* **PROBLEM REQUIREMENTS**:
Where the word "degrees" occurs in a line of the data, return the whole line.
** Opening RECORDS FOR THE EXERCISE block **
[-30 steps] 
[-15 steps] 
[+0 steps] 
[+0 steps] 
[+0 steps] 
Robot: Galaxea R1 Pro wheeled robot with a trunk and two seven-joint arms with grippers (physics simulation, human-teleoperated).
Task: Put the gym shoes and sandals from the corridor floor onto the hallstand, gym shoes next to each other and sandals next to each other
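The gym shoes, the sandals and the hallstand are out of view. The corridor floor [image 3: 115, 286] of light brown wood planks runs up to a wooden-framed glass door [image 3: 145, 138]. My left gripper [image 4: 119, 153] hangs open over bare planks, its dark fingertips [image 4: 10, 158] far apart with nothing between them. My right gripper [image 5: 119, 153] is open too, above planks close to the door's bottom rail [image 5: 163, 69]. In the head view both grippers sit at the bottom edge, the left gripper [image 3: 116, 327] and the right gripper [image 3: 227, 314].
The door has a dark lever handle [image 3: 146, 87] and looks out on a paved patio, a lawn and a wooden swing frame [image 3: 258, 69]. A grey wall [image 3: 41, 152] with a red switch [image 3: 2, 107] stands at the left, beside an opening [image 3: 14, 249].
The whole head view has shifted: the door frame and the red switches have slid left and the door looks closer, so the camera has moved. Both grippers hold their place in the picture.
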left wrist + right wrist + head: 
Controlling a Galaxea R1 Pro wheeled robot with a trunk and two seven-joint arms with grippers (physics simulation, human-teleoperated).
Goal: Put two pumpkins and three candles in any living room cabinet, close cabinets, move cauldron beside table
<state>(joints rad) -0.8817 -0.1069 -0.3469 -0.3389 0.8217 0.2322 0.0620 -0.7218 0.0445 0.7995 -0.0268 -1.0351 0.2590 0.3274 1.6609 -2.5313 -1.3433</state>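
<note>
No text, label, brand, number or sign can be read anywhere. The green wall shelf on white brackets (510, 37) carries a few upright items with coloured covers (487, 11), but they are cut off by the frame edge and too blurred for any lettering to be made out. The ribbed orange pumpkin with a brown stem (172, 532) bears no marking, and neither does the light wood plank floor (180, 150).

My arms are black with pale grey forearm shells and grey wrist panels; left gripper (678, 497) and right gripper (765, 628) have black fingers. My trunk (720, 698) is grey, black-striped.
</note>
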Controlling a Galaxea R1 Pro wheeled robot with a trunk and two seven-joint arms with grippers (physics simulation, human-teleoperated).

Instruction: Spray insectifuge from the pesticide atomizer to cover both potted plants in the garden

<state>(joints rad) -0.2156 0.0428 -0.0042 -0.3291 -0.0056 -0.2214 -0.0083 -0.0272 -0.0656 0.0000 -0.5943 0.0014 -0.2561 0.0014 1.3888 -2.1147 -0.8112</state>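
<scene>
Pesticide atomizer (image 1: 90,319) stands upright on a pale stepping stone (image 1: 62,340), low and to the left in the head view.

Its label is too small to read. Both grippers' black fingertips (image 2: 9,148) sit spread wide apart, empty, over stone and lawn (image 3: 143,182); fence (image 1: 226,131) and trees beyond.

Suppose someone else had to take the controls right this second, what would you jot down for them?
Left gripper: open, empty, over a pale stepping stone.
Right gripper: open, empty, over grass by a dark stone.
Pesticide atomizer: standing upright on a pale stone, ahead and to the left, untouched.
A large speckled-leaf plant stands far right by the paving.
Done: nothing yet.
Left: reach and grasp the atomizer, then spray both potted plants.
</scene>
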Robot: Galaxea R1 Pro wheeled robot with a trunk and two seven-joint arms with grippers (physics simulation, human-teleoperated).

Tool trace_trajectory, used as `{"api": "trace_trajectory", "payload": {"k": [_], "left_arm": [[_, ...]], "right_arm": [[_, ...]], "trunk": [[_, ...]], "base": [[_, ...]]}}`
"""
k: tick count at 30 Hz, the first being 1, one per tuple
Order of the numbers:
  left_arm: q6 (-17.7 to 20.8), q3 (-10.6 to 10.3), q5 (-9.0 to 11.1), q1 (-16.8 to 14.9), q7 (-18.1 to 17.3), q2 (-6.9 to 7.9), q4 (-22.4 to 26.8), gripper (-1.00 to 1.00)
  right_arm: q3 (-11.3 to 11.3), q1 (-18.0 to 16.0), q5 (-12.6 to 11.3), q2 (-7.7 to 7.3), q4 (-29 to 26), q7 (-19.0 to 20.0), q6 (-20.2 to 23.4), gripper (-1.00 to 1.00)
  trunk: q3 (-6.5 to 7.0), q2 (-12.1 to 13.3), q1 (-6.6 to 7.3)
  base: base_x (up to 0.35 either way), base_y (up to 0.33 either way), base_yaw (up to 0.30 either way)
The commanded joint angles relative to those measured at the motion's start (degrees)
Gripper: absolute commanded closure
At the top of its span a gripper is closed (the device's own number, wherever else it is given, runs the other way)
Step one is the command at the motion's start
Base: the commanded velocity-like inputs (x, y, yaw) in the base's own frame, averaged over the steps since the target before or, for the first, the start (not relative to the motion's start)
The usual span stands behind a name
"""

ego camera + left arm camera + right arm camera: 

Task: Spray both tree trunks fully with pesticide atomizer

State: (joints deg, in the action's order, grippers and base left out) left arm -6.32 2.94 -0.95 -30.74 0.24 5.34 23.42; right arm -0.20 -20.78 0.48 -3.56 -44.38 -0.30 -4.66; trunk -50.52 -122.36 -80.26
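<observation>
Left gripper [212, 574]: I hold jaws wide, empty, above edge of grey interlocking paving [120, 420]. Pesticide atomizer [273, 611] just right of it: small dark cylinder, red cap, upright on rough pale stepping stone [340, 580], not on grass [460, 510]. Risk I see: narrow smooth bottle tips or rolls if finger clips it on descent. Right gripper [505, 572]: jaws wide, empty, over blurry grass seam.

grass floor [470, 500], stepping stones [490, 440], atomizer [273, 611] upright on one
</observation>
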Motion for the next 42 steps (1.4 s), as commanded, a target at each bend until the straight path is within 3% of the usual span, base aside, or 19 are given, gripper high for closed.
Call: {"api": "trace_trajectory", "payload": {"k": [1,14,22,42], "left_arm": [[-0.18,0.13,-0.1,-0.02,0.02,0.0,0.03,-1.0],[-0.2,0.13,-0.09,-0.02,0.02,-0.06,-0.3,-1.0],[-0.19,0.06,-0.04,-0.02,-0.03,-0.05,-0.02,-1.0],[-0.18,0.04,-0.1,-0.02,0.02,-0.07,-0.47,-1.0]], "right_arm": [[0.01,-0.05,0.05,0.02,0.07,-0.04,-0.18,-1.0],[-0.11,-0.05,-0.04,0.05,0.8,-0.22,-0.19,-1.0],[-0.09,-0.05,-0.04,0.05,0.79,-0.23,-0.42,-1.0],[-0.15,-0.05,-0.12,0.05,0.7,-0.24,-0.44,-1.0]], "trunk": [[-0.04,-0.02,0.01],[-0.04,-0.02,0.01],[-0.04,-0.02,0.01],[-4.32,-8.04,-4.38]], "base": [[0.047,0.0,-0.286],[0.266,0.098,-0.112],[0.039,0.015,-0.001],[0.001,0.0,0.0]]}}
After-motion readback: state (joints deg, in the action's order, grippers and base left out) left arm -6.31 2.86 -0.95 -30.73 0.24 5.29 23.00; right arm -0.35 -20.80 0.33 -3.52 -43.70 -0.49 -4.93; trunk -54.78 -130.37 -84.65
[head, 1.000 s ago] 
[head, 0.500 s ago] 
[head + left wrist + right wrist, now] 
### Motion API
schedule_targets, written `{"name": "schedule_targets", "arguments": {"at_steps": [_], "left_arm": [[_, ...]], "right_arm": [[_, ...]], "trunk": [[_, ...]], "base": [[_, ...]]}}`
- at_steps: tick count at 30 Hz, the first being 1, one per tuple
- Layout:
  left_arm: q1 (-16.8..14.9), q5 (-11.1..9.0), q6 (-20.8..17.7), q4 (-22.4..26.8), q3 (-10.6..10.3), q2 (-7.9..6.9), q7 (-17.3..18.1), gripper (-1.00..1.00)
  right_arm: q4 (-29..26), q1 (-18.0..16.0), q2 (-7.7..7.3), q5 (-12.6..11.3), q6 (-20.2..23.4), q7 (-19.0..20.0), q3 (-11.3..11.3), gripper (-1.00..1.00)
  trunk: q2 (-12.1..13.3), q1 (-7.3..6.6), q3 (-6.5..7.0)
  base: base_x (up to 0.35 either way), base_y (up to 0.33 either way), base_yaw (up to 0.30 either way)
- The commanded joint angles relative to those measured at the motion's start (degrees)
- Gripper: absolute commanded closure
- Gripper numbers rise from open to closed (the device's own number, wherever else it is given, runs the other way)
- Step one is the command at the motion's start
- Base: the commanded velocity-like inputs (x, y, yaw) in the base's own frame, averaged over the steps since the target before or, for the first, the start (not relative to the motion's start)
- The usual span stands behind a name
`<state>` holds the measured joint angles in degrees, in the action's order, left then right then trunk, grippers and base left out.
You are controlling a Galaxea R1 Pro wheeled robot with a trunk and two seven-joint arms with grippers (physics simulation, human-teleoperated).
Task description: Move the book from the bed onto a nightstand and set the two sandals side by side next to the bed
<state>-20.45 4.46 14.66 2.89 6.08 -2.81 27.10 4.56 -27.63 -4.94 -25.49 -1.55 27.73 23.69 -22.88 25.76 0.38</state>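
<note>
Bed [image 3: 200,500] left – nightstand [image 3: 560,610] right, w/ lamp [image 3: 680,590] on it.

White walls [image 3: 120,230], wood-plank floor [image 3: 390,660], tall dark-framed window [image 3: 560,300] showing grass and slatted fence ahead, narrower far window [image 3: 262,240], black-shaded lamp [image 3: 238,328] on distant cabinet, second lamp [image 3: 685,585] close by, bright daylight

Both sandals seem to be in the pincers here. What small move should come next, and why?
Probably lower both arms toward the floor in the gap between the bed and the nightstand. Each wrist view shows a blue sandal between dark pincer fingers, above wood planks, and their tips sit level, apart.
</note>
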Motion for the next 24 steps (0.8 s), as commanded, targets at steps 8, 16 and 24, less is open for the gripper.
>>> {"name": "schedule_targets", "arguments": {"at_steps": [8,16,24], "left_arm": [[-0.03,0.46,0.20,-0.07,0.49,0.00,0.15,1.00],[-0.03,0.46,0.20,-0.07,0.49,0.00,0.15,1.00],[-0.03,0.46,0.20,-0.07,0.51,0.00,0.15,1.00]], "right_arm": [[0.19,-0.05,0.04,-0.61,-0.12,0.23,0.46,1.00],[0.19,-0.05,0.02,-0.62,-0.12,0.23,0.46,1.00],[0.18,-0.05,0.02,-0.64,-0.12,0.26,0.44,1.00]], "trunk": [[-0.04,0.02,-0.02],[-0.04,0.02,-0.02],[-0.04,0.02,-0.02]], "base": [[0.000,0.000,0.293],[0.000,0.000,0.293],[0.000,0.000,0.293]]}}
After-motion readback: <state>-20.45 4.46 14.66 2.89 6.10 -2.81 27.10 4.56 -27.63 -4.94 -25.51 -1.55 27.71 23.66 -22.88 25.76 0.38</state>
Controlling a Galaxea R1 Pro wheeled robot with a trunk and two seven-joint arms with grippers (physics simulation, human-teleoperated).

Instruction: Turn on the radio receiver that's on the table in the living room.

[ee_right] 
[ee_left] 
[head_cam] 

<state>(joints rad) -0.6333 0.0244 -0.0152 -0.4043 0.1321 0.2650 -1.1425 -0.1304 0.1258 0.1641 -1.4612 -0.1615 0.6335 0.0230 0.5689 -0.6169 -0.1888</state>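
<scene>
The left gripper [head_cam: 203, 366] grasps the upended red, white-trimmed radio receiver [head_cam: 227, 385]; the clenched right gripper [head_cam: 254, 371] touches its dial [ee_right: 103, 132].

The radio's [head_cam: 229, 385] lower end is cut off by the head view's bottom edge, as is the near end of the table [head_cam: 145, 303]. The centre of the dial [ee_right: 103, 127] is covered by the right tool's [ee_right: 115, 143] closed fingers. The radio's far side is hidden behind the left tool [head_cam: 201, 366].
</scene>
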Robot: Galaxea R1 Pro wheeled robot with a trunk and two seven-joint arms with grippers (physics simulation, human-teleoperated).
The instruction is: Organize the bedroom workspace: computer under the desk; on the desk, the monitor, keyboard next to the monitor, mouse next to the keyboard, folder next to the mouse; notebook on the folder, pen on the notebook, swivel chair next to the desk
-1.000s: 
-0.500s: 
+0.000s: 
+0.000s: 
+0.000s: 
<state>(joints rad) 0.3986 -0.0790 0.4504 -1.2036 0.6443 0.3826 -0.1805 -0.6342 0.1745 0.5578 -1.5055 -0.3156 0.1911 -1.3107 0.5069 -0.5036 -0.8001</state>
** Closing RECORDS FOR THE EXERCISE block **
* **ANSWER BELOW**:
The commanded joint angles relative to those measured at the motion's start (degrees)
- The commanded joint angles relative to those measured at the motion's start (degrees)
`<state>` holds the measured joint angles in degrees, in the action's order, left then right then trunk, grippers and base left out.

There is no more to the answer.